Œuvres de Sully Prudhomme, Poésies 1866-1872Alphonse LemerrePoésies 1866-1872 (p. 137-138).


LA BOUTURE


 
Au temps où les plaines sont vertes,
Où le ciel dore les chemins,
Où la grâce des fleurs ouvertes
Tente les lèvres et les mains,

Au mois de mai, sur sa fenêtre,
Un jeune homme avait un rosier ;
Il y laissait les roses naître
Sans les voir ni s’en soucier ;

Et les femmes qui d’aventure
Passaient près du bel arbrisseau,
En se jouant, pour leur ceinture
Pillaient les fleurs du jouvenceau.

Sous leurs doigts, d’un précoce automne
Mourait l’arbuste dévasté.
Il perdit toute sa couronne,
Et la fenêtre sa gaîté.


Si bien qu’un jour, de porte en porte,
Le jeune homme frappa, criant :
« Qu’une de vous me la rapporte,
La fleur qu’elle a prise en riant ! »

Mais les portes demeuraient closes.
Une à la fin pourtant s’ouvrit ;
Alors en lui montrant des roses :
« C’est ton rosier qui refleurit,

« Lui dit une voix tendre et pure.
J’ai sauvé le dernier rameau,
Et j’en ai fait cette bouture,
Pour te le rendre un jour plus beau. »[1]

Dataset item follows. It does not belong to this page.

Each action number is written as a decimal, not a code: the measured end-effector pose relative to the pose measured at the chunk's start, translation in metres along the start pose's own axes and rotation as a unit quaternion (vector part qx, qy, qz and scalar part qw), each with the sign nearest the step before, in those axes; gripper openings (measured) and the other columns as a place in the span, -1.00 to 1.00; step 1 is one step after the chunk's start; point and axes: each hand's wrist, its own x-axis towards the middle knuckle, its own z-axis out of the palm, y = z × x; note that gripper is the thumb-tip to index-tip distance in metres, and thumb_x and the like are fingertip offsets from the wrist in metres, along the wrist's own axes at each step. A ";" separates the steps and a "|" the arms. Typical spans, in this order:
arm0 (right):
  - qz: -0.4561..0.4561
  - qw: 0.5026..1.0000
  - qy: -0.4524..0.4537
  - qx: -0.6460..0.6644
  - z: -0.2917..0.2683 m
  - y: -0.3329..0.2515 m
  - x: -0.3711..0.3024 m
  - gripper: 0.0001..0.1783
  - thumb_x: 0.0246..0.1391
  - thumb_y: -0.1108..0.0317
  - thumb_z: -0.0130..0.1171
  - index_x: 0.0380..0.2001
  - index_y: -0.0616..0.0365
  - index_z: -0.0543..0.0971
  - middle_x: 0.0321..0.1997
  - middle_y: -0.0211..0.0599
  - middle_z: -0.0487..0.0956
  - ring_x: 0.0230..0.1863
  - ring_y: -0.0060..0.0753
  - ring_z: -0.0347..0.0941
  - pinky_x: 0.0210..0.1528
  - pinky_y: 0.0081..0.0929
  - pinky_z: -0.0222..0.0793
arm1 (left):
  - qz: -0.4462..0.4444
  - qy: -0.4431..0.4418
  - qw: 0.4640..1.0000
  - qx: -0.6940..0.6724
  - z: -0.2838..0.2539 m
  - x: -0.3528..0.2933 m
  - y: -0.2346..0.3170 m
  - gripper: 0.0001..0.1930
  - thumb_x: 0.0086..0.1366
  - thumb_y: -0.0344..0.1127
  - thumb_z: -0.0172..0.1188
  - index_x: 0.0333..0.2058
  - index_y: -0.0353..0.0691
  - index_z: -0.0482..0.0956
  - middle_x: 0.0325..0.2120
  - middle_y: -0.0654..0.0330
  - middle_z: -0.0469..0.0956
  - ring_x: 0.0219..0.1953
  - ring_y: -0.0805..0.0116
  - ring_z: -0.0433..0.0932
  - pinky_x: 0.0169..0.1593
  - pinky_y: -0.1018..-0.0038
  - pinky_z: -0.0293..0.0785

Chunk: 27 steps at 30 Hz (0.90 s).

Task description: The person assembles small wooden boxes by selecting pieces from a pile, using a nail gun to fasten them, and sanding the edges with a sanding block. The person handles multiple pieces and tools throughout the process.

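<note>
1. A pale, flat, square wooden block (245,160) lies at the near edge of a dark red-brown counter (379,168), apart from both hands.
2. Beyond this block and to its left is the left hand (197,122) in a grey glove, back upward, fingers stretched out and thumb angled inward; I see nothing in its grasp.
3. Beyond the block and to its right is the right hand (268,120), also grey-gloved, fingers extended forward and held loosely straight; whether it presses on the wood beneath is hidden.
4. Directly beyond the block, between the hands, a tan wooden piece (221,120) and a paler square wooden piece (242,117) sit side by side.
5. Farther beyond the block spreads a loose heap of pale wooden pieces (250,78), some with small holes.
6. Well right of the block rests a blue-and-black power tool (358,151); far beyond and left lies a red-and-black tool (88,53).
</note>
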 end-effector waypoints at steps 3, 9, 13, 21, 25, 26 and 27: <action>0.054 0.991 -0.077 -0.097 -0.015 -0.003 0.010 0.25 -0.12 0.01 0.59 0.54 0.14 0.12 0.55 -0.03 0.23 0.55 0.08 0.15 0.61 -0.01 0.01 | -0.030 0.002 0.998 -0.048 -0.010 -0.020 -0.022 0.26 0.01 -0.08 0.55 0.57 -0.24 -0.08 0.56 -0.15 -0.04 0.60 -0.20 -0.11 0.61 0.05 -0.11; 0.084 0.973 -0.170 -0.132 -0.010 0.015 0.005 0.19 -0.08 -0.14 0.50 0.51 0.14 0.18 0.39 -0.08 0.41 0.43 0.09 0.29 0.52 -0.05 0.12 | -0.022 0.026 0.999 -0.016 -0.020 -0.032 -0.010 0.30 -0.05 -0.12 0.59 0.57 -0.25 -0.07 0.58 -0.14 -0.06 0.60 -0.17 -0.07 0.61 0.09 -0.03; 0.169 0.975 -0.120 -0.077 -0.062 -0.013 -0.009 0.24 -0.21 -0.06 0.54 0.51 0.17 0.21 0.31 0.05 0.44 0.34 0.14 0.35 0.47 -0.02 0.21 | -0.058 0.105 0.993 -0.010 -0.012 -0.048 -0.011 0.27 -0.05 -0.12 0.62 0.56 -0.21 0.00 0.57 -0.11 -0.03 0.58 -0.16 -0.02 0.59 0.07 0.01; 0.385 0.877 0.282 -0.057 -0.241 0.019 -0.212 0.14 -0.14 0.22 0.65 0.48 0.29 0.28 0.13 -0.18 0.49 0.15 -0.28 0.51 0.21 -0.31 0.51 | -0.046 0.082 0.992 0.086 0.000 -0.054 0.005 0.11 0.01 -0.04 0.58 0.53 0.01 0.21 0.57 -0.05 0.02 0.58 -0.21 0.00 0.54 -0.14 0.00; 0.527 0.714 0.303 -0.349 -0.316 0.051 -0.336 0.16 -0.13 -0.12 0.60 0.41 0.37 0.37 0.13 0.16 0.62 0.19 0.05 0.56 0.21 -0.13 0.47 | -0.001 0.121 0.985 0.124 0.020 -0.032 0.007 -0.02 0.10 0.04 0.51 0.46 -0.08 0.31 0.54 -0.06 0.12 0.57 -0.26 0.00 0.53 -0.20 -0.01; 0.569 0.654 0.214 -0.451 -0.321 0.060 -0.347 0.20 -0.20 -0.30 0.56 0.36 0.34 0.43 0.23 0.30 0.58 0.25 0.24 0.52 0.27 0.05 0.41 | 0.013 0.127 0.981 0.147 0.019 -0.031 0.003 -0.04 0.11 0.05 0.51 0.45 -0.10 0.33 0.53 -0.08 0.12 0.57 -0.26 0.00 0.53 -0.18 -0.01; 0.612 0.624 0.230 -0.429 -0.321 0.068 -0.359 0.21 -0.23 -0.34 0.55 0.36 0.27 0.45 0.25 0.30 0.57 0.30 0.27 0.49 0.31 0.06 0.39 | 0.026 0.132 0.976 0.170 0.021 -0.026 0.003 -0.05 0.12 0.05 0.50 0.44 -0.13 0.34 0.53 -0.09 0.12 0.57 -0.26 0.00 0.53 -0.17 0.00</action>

  1. (Note de Wikisource) Variante des deux dernières strophes :

    Mais les portes demeuraient closes.
    Une à la fin pourtant s’ouvrit :
    « Ah ! Viens, dit en montrant des roses
    Une vierge qui lui sourit ;

    Je n’ai rien pris pour ma parure ;
    Mais sauvant le dernier rameau,
    Vois ! J’en ai fait cette bouture,
    Pour te le rendre un jour plus beau.